History, Shmistory: West Bank "Naqba" Museum Takes a Creative Approach to the Truth (and to the Supposed Antiquity of the Palestinians)
As they learned from the Soviets, who were masters at the craft, when history doesn't jibe with your narrative, you can simply make it up:
Rather than be open to the charge that the idea of a “Palestinian people” was
invented only as a reaction to the Six-Day War, this Arab museum’s sponsors
start with the fiction that such a people existed 200 years ago.
The bigger lie is the 3,500-year Palestinian history, dating back to the
Bible, which, as everyone knows, incorrectly states that the forefather Abraham
bound his son Isaac (Yitzchak) for a sacrifice to God.

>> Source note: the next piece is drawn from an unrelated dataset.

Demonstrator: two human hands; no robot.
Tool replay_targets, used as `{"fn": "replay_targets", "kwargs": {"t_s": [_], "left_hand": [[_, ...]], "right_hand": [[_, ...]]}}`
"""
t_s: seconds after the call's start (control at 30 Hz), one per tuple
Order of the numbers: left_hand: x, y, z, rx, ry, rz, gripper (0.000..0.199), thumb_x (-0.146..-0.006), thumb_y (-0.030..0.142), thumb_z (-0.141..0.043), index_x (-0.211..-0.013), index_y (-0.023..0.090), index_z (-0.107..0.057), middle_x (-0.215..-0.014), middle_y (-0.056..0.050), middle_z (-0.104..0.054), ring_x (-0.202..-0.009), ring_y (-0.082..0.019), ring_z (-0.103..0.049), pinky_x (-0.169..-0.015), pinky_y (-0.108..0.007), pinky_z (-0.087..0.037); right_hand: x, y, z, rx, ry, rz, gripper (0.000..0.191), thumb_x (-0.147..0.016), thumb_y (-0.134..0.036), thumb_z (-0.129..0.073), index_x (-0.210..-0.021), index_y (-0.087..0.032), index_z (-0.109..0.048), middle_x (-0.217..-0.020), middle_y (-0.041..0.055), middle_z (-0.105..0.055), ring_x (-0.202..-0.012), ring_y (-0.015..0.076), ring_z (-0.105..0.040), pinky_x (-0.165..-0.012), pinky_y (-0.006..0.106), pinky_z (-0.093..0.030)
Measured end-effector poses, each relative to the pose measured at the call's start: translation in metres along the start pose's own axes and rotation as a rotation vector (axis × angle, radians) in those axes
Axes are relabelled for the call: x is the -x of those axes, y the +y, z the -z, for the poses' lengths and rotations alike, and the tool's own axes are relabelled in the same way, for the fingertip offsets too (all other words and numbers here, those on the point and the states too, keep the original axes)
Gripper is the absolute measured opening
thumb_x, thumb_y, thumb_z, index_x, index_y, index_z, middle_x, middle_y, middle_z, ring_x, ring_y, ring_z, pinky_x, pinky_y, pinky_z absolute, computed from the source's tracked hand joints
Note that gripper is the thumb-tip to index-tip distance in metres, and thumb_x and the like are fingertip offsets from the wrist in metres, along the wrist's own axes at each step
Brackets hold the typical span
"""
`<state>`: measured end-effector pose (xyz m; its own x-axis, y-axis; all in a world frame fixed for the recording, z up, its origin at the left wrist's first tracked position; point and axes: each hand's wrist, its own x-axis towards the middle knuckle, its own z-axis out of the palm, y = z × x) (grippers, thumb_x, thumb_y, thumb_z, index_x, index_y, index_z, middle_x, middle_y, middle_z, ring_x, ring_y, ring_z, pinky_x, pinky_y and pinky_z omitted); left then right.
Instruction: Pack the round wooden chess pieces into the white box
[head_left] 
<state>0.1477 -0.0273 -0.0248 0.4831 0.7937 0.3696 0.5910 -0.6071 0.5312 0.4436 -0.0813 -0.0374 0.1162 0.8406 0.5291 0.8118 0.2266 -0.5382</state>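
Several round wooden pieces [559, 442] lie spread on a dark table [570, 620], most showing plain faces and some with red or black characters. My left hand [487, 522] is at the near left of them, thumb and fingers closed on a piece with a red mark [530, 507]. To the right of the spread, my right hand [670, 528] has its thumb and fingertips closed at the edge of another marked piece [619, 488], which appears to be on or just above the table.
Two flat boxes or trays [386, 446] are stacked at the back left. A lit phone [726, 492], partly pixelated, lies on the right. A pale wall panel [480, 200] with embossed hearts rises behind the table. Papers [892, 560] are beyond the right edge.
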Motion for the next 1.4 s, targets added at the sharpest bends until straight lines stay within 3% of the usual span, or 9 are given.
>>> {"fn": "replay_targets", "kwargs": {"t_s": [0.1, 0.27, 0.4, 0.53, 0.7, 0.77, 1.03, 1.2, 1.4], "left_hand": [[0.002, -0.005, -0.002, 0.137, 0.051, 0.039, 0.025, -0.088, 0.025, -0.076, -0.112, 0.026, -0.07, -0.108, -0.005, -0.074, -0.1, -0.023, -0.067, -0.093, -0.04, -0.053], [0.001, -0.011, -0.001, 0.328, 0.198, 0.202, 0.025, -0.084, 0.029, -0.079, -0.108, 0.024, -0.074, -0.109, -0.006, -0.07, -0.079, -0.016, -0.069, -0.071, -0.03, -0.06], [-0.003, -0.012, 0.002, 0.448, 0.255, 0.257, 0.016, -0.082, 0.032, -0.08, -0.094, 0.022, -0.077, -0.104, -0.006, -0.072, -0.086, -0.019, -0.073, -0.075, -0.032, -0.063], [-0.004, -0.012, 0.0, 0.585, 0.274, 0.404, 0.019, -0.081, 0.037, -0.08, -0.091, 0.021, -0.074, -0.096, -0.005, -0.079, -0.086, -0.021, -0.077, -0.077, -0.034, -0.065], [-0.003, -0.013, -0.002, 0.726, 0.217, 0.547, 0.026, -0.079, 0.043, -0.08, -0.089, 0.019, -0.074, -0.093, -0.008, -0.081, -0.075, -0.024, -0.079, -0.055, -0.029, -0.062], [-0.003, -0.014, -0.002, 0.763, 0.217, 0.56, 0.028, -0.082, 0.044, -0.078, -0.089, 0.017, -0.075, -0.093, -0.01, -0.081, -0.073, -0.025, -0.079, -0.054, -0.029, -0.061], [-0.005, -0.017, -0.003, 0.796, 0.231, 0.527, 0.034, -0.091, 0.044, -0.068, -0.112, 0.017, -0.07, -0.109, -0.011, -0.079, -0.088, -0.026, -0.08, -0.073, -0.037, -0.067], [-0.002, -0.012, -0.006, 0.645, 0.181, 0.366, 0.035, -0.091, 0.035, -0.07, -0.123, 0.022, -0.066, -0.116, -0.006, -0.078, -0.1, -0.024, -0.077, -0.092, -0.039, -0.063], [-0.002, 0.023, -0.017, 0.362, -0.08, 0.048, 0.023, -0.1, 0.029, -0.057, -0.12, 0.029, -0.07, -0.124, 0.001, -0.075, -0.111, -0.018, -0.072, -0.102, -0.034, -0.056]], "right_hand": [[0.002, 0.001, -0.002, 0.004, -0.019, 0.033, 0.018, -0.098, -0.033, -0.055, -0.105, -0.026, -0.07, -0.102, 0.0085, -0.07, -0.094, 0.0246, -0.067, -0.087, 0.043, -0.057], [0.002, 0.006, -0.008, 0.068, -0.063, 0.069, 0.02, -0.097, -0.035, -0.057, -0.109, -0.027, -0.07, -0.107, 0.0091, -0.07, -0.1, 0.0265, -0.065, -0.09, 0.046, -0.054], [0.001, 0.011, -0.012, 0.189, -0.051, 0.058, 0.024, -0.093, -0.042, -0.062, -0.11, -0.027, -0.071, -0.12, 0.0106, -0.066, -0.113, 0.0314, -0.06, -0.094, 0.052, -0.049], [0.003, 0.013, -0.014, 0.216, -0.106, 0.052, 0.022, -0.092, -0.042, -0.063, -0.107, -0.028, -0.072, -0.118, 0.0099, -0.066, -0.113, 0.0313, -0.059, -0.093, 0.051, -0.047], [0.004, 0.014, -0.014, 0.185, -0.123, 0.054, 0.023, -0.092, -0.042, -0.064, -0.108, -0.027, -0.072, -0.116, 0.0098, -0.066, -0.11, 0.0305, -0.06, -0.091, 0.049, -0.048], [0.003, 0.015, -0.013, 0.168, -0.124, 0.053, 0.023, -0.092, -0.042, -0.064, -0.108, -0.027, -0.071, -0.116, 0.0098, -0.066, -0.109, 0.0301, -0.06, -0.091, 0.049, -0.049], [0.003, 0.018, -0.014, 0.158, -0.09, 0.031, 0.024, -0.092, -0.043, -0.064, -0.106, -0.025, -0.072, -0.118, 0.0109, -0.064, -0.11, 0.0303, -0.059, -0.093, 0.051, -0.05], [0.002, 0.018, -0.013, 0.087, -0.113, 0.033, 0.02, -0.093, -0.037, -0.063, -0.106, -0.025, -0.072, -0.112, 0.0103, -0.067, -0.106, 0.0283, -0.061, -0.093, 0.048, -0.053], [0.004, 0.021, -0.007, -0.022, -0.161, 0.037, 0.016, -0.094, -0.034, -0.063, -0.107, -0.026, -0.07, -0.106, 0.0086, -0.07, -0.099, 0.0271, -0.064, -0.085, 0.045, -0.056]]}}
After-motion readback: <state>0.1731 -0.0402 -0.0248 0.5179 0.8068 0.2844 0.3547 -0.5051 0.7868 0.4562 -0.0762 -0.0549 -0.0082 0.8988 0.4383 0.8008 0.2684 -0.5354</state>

Everyone knows just as well as Arab clerics that the Bible really speaks of
the Binding of Ishmael, Abraham’s son conceived through the non-Jewish handmaid
Hagar. The Jews, of course, changed the original version. That’s what happens
when someone controls the media.
And everyone knows that Jesus was a Palestinian.
And everyone knows that Rachel’s Tomb is actually the Bilal ibn Rabah mosque,
dating back more than 2,000 years before Islam was founded.
The Palestinian Authority first made that claim in 1996, but obviously it
did not so earlier because of fears of Israeli retaliation, or more likely,
because the whole world would have fell over laughing since at that time the
Palestinian Authority was far away from using the peace process to disguise
itself as a terrorist organization under the guise of a peace process. Just
don’t tell the State Department because no one there has a sense of humor.
Still, 200 years of history is not a bad lie, and one good lie breeds a
another, through the courtesy of international media that insidiously
indoctrinates the public.
The Palestinian people may not go way back, but Islamic supersessionism (and what else is the "naqba" museum but a prime example of that?) sure does--all the way back to the Middle Ages, in fact.